Fácil es convencerse de que éste es el camino que san Benito trazó a sus hijos. El santo Patriarca habla de la oración inmediatamente después de tratar de la alabanza divina (RB 19 y 20); la relaciona con la «obra de Dios» (RB 52). En su vida, escrita por san Gregorio, vemos que los monjes se dedicaban a la oración «después del oficio divino» [Diálogo, l. II, c. 4.]. Entre los solitarios de Egipto [Casiano, Institut., II, 7] era costumbre orar de pie y en silencio por algunos momentos después de cada salmo; luego se arrodillaban explayando interiormente delante de Dios sus corazones iluminados y conmovidos por la lectura de los sagrados cánticos.
Esta costumbre ha desaparecido; pero como san Benito conservó la idea que la inspiraba, debemos, como él, conservarla. Nuestro bienaventurado Padre desea también «que consagremos a la meditación de los salmos y lecturas el tiempo disponible que queda después de Maitines». Esa era la costumbre de los monjes anteriores a san Benito: empleaban los intermedios de las Horas canónicas en la meditación, de las verdades eternas; y san Benito se hizo el portavoz de esta preciosa tradición (RB 8).
Debemos, pues, sacar del oficio divino, del que Cristo es el centro, los elementos de nuestra oración, ya meditando algunos de los textos que más hayan excitado nuestra piedad, ya valiéndonos del Breviario o de otro libro apropiado a la fiesta o al misterio que se conmemora, para hablar con Dios nuestro Señor. [Por ejemplo, las Meditaciones acerca del Evangelio, o las Elevaciones sobre los misterios, de Bossuet; las Elevaciones sobre la vida y la doctrina de Nuestro Señor Jesucristo, de Mons. Gay].

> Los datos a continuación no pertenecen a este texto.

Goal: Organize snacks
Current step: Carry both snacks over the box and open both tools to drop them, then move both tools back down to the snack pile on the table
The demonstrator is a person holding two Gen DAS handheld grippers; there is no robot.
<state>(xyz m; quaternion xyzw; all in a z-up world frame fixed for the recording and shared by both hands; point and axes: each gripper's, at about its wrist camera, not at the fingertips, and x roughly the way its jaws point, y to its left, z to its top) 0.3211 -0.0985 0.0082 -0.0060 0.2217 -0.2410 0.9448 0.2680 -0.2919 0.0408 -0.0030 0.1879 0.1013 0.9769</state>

Nuestra oración debe ser como la flor de la salmodia. Sabido es hasta qué punto los antiguos monjes, san Gregorio, san Beda, san Anselmo, san Bernardo y tantos otros, vivieron esta vida; sabido es que a esta misma fuente acudieron santa Hildegarda, santa Isabel de Schönau, santa Gertrudis, santa Matilde, para subir tan alto como lo hicieron a las cumbres de la contemplación y del amor. Tan seguro y fecundo es este camino, el que nos señala la Iglesia.